Because of this, disputes between cable companies and content providers are increasingly commonplace while accountability and transparency with customers are increasingly rare, as we recently saw when Altice USA dropped MSG Networks from its Optimum service for subscribers in Nassau County and across the tri-state area. Their cavalier action revealed a complete lack of respect for residents in our community.
When Altice dropped MSG Networks from its cable lineups, it left over a million of its Optimum customers without access to live local games featuring the Islanders, Knicks, Rangers and Devils.
Altice’s rhetoric about why this was necessary was more of the same gaslighting that we have seen before—citing “exorbitant fees” and a need to keep prices down for consumers. But it does not take much thought to see how disingenuous this all is and that the only costs Altice is looking out for are its own, as it fails to pass on any savings to customers while padding its profits.
It is hard to believe that this anti-consumer behavior is still tolerated.
More than a week since denying its audience this popular programming, Altice has yet to proactively refund its customers. Instead, they only provide some combination of rebates, gift cards and/or billing credits to those customers who contact them directly to complain and are willing to endure excessive wait times to connect with an Altice representative.
Some customers indicate they receive more from Altice if they threaten to disconnect and sign up with an Optimum competitor. If Altice truly respected its customers and cared about keeping costs down, it would proactively provide a full rebate to every single customer who has seen their local sports content yanked from the airwaves.
And, of course, this is coming after Altice’s announcement just last month of significant rate increases, raising the price of its existing packages while offering new, supposedly customer-friendly options that appear to reconfigure channel offerings so that most users have to pay significantly more to receive the same content.
Altice should be back at the bargaining table, working to reach an agreement that restores MSG Networks for its customers. Until that content returns, they should immediately give the same full rebates, refunds, and credits to every subscriber who has lost MSG Networks programming.

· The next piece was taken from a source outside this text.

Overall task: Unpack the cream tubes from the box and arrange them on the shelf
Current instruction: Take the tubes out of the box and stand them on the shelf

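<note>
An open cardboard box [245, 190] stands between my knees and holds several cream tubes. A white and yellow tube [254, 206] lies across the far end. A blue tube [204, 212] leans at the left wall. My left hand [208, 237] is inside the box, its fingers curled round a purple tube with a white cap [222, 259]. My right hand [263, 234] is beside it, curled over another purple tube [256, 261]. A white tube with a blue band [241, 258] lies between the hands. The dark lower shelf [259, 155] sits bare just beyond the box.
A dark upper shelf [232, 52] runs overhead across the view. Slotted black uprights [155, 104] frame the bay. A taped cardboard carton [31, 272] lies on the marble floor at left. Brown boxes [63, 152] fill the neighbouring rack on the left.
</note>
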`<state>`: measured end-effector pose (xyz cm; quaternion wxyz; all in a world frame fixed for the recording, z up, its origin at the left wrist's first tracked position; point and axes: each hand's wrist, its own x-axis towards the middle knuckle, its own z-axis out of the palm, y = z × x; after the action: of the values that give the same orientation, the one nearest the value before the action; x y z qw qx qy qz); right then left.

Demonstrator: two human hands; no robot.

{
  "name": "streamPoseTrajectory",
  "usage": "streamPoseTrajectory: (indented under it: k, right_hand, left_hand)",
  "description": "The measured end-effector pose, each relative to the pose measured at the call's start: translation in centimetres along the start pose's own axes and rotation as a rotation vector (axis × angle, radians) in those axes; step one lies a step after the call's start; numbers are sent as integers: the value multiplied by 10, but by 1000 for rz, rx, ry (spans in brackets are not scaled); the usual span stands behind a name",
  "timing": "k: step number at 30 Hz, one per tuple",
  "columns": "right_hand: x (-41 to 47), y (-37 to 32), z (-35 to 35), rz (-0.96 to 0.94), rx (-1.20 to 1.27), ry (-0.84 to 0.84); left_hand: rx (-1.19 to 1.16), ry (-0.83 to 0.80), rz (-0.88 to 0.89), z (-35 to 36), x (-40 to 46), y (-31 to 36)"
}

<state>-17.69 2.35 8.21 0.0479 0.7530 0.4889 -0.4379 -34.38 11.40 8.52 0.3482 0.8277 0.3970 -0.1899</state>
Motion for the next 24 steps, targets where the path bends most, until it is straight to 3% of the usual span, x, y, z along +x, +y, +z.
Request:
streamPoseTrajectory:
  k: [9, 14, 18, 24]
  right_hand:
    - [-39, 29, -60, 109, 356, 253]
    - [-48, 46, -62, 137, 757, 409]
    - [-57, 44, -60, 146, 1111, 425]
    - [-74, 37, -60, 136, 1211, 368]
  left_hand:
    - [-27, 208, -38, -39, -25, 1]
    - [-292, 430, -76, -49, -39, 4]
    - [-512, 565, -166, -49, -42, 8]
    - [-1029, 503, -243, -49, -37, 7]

The media industry may be undergoing significant change, but that is no excuse for massive corporations to completely abandon their commitments to their customers and community to follow standard, common-sense, fair business practices.
Altice has put its own bottom line above any other consideration, and they need to be held accountable. Customers should get what they paid for, or they should get their money back.
Dr. Taylor Darling is a former Assembly member for the 18th District (2019-24), representing population centers across Nassau County, including Hempstead, Uniondale, and Roosevelt.